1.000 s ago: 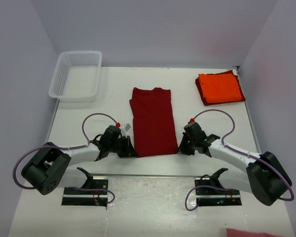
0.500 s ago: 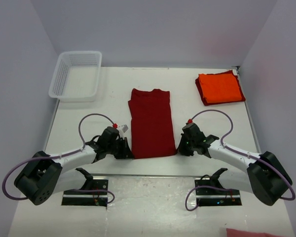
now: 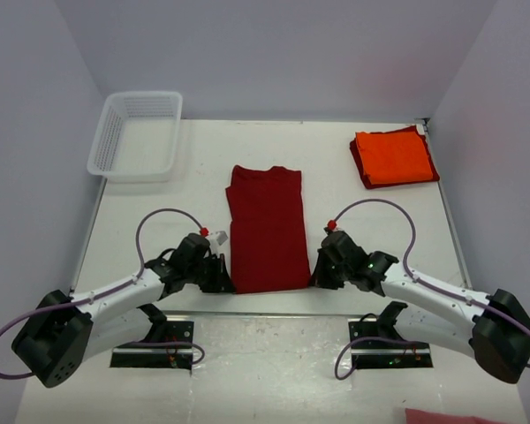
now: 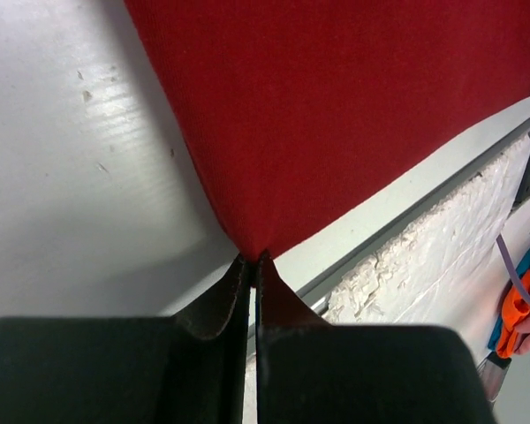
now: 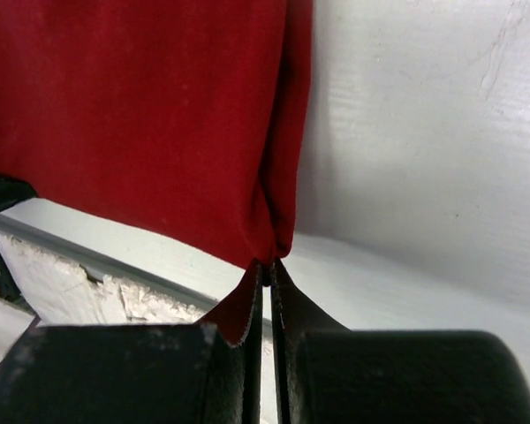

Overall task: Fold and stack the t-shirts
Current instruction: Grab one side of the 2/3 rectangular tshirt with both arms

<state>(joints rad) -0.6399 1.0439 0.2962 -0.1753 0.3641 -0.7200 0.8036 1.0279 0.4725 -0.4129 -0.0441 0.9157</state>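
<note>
Pinching the near left corner of the dark crimson t-shirt point(image 3: 267, 231) in the left gripper point(image 3: 228, 281), clamped down to a sliver on the fabric. Matching it on the other side with the right gripper point(image 3: 318, 277), squeezed just as narrow on the near right corner. From the left wrist view, black fingertips point(image 4: 221, 296) pressed flat together, with a peak of red cloth drawn right into the seam between them. Same story from the right wrist: a doubled fold of red gathered into the closed tips, casting a soft shadow on the white table point(image 3: 159, 230) beside it. Stretched lengthwise down the middle of that table, folded into a long narrow panel, collar end far, hem end near, held taut between both arms reaching in low from left and right. Over at the far right corner, folded square and neat, the bright orange t-shirt point(image 3: 393, 156), resting on top of a dark red cloth point(image 3: 357, 161) showing only at its edges. At the far left corner, well apart from all of it, the white mesh basket point(image 3: 115, 141).
</note>
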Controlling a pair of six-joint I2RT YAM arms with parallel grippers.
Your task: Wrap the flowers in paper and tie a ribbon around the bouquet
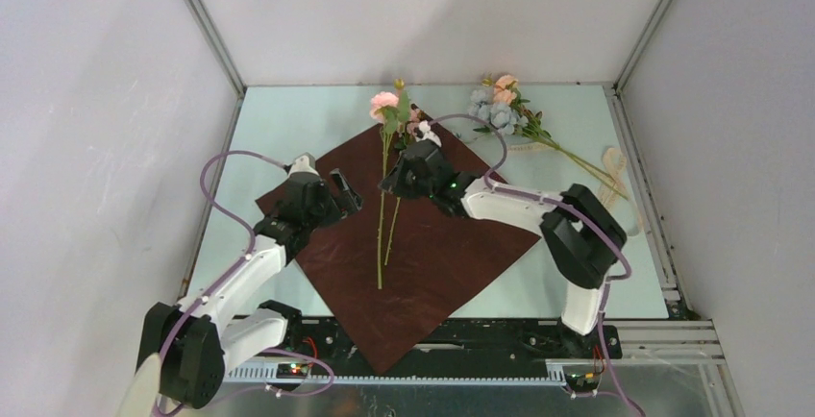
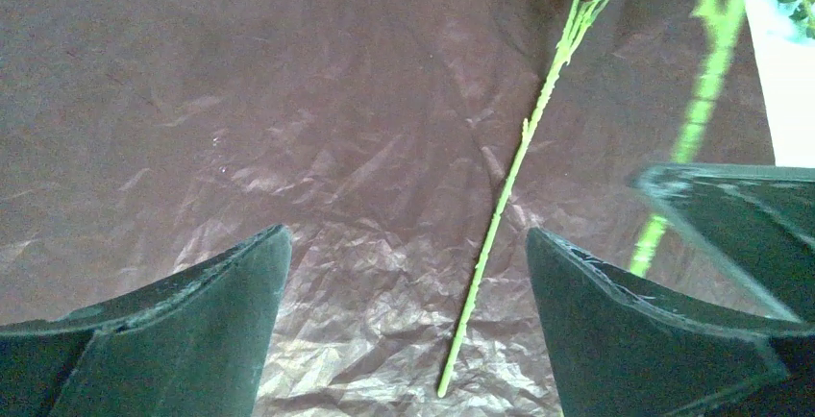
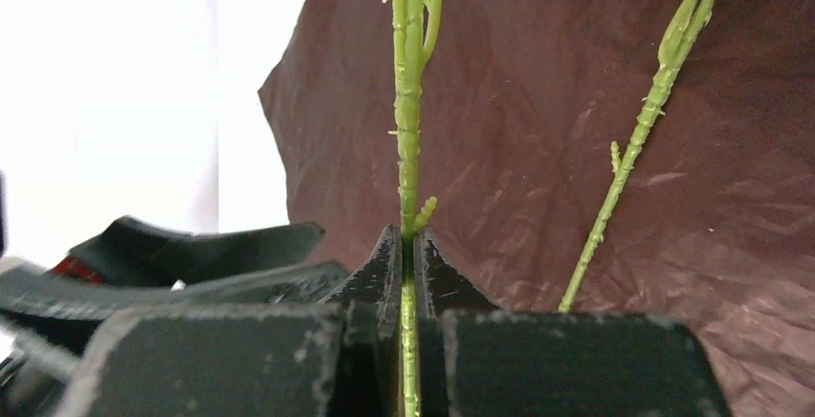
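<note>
The paper lies as a diamond on the table, dark maroon face up. One of the flowers, a pink rose, rests on it with its stem running down the sheet. My right gripper is shut on the green stem of a second flower, held just above the paper beside the first stem. My left gripper hovers open over the paper, left of both stems, with nothing between its fingers. The cream ribbon lies at the table's back right.
More flowers, pink and pale blue, lie at the back right with stems pointing toward the ribbon. The paper's near corner hangs over the table's front edge. White walls close in the table on three sides.
</note>
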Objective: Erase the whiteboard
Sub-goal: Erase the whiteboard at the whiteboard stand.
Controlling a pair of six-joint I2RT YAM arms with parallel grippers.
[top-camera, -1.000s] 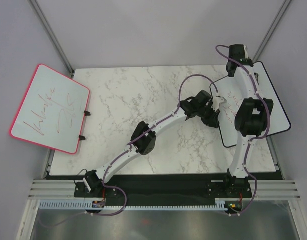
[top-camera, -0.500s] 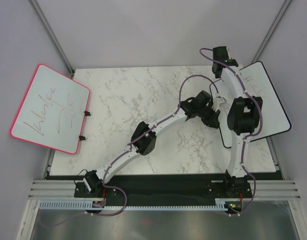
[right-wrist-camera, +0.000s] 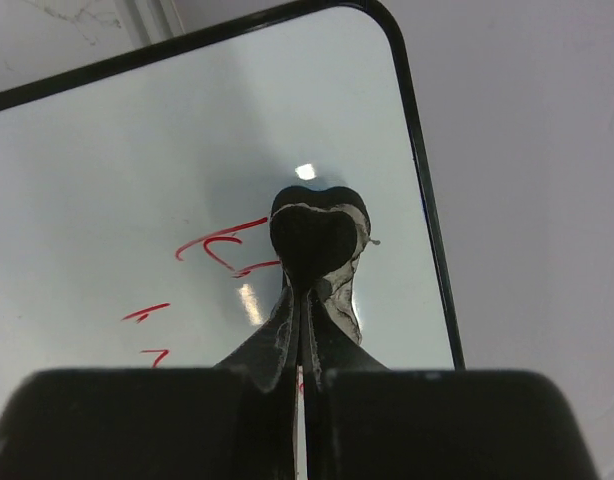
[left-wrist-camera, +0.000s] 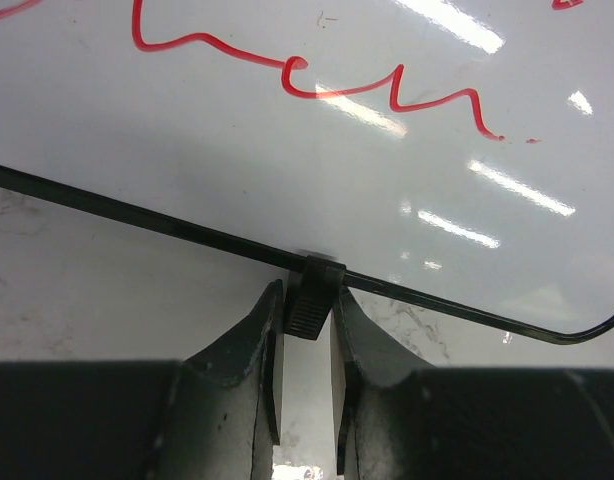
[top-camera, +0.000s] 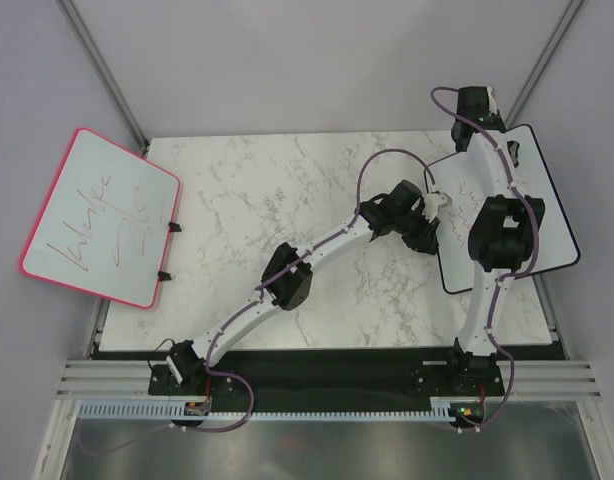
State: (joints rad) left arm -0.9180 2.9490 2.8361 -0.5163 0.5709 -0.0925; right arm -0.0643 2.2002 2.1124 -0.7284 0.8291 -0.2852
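Note:
The black-framed whiteboard (top-camera: 547,215) lies at the table's right side and carries red handwriting (left-wrist-camera: 317,85). My left gripper (top-camera: 434,203) is at the board's left edge, shut on a small ribbed black tab (left-wrist-camera: 314,300) fixed to the frame; in the left wrist view the gripper (left-wrist-camera: 307,305) pinches it from both sides. My right gripper (top-camera: 507,150) is over the board's far right part, shut on a dark eraser pad (right-wrist-camera: 315,232) that presses on the white face (right-wrist-camera: 117,170) beside red strokes (right-wrist-camera: 212,245), near the board's rounded corner.
A pink-framed whiteboard (top-camera: 97,215) with red scribbles overhangs the table's left edge. The black-framed board overhangs the marble table (top-camera: 267,190) on the right. Grey walls and metal corner posts (top-camera: 102,70) enclose the table.
The right arm swung left across the board's far part half a second ago, then back right to about where it was a second ago. The left gripper kept its hold.

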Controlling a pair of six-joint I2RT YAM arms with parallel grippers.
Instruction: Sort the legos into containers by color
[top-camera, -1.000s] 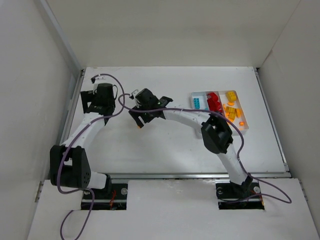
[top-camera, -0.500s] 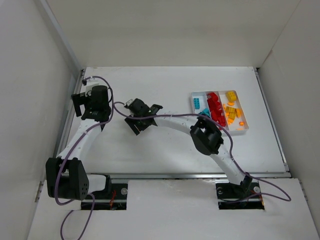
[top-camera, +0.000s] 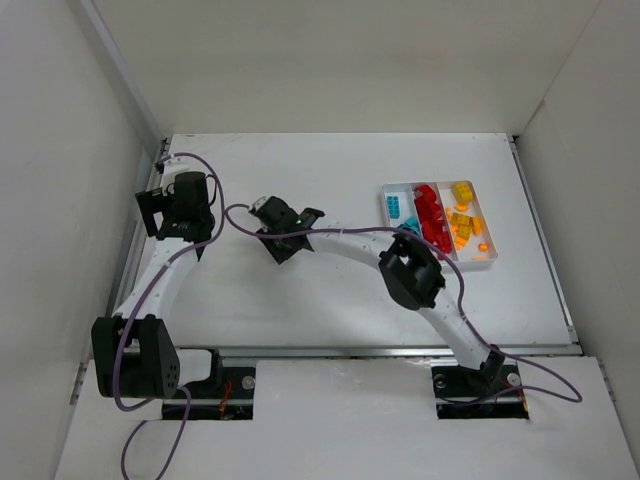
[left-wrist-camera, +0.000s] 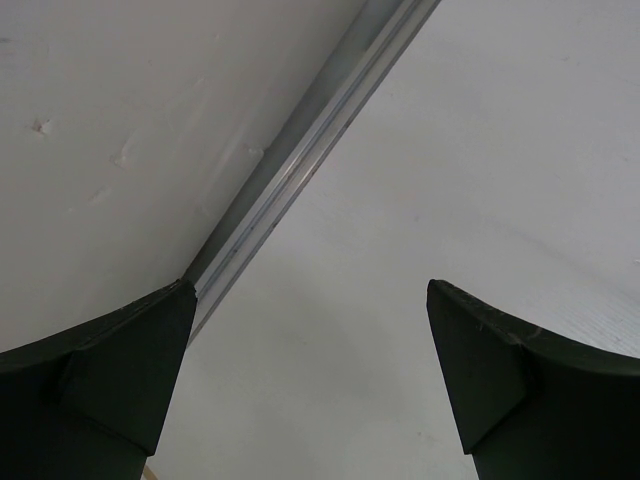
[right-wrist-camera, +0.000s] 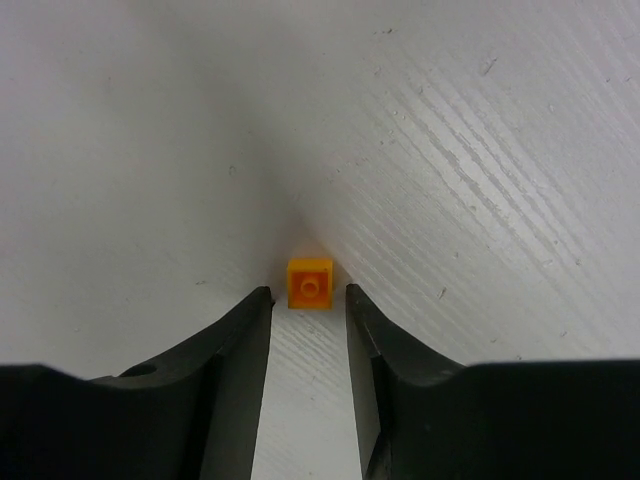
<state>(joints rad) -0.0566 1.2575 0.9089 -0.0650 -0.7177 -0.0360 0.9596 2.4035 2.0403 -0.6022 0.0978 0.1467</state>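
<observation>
Orange lego (right-wrist-camera: 310, 284), stud up, square, just ahead of narrowly parted right claw (right-wrist-camera: 307, 293), left claw (left-wrist-camera: 308, 287) wide apart

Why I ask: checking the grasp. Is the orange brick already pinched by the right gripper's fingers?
No, the orange brick sits on the table with bare gaps to both fingers of the right gripper.

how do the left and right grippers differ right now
The left gripper stands wide open over the table beside the edge rail; the right gripper stands narrow, fingers flanking an orange lego. Left sits by the table's left edge, right nearer the middle. Both hold nothing.
</observation>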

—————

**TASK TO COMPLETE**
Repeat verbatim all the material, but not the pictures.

**TASK RESULT**
1.000 s ago: 
0.500 s ago: 
now: 
now: 
now: 

Overall task: Fold and stack the t-shirts
Current instruction: Grab one side of the 2/3 rectangular tshirt with both arms

<state>(joints rad) -0.6399 1.0439 0.2962 -0.1753 0.3641 -0.7200 0.8036 1.0279 0.4725 -0.4129 -0.0441 0.9157</state>
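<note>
Pinching the near left corner of the dark crimson t-shirt point(image 3: 267, 231) in the left gripper point(image 3: 228, 281), clamped down to a sliver on the fabric. Matching it on the other side with the right gripper point(image 3: 318, 277), squeezed just as narrow on the near right corner. From the left wrist view, black fingertips point(image 4: 221, 296) pressed flat together, with a peak of red cloth drawn right into the seam between them. Same story from the right wrist: a doubled fold of red gathered into the closed tips, casting a soft shadow on the white table point(image 3: 159, 230) beside it. Stretched lengthwise down the middle of that table, folded into a long narrow panel, collar end far, hem end near, held taut between both arms reaching in low from left and right. Over at the far right corner, folded square and neat, the bright orange t-shirt point(image 3: 393, 156), resting on top of a dark red cloth point(image 3: 357, 161) showing only at its edges. At the far left corner, well apart from all of it, the white mesh basket point(image 3: 115, 141).
</note>
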Controlling a pair of six-joint I2RT YAM arms with parallel grippers.
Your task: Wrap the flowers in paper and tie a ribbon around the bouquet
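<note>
The paper lies as a diamond on the table, dark maroon face up. One of the flowers, a pink rose, rests on it with its stem running down the sheet. My right gripper is shut on the green stem of a second flower, held just above the paper beside the first stem. My left gripper hovers open over the paper, left of both stems, with nothing between its fingers. The cream ribbon lies at the table's back right.
More flowers, pink and pale blue, lie at the back right with stems pointing toward the ribbon. The paper's near corner hangs over the table's front edge. White walls close in the table on three sides.
</note>
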Objective: Erase the whiteboard
Sub-goal: Erase the whiteboard at the whiteboard stand.
Controlling a pair of six-joint I2RT YAM arms with parallel grippers.
[top-camera, -1.000s] 
[top-camera, -0.500s] 
[right-wrist-camera, +0.000s] 
[left-wrist-camera, +0.000s] 
[top-camera, +0.000s] 
State: (joints rad) left arm -0.9180 2.9490 2.8361 -0.5163 0.5709 -0.0925; right arm -0.0643 2.2002 2.1124 -0.7284 0.8291 -0.2852
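Note:
The black-framed whiteboard (top-camera: 547,215) lies at the table's right side and carries red handwriting (left-wrist-camera: 317,85). My left gripper (top-camera: 434,203) is at the board's left edge, shut on a small ribbed black tab (left-wrist-camera: 314,300) fixed to the frame; in the left wrist view the gripper (left-wrist-camera: 307,305) pinches it from both sides. My right gripper (top-camera: 507,150) is over the board's far right part, shut on a dark eraser pad (right-wrist-camera: 315,232) that presses on the white face (right-wrist-camera: 117,170) beside red strokes (right-wrist-camera: 212,245), near the board's rounded corner.
A pink-framed whiteboard (top-camera: 97,215) with red scribbles overhangs the table's left edge. The black-framed board overhangs the marble table (top-camera: 267,190) on the right. Grey walls and metal corner posts (top-camera: 102,70) enclose the table.
The right arm swung left across the board's far part half a second ago, then back right to about where it was a second ago. The left gripper kept its hold.
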
Controlling a pair of six-joint I2RT YAM arms with parallel grippers.
Instruction: Sort the legos into containers by color
[top-camera, -1.000s] 
[top-camera, -0.500s] 
[top-camera, +0.000s] 
[left-wrist-camera, +0.000s] 
[right-wrist-camera, +0.000s] 
<state>(joints rad) -0.0566 1.2575 0.9089 -0.0650 -0.7177 -0.0360 0.9596 2.4035 2.0403 -0.6022 0.0978 0.1467</state>
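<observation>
Orange lego (right-wrist-camera: 310, 284), stud up, square, just ahead of narrowly parted right claw (right-wrist-camera: 307, 293), left claw (left-wrist-camera: 308, 287) wide apart

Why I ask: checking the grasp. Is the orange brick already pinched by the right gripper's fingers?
No, the orange brick sits on the table with bare gaps to both fingers of the right gripper.

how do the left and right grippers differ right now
The left gripper stands wide open over the table beside the edge rail; the right gripper stands narrow, fingers flanking an orange lego. Left sits by the table's left edge, right nearer the middle. Both hold nothing.
</observation>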

The exercise is done, with nothing more to add.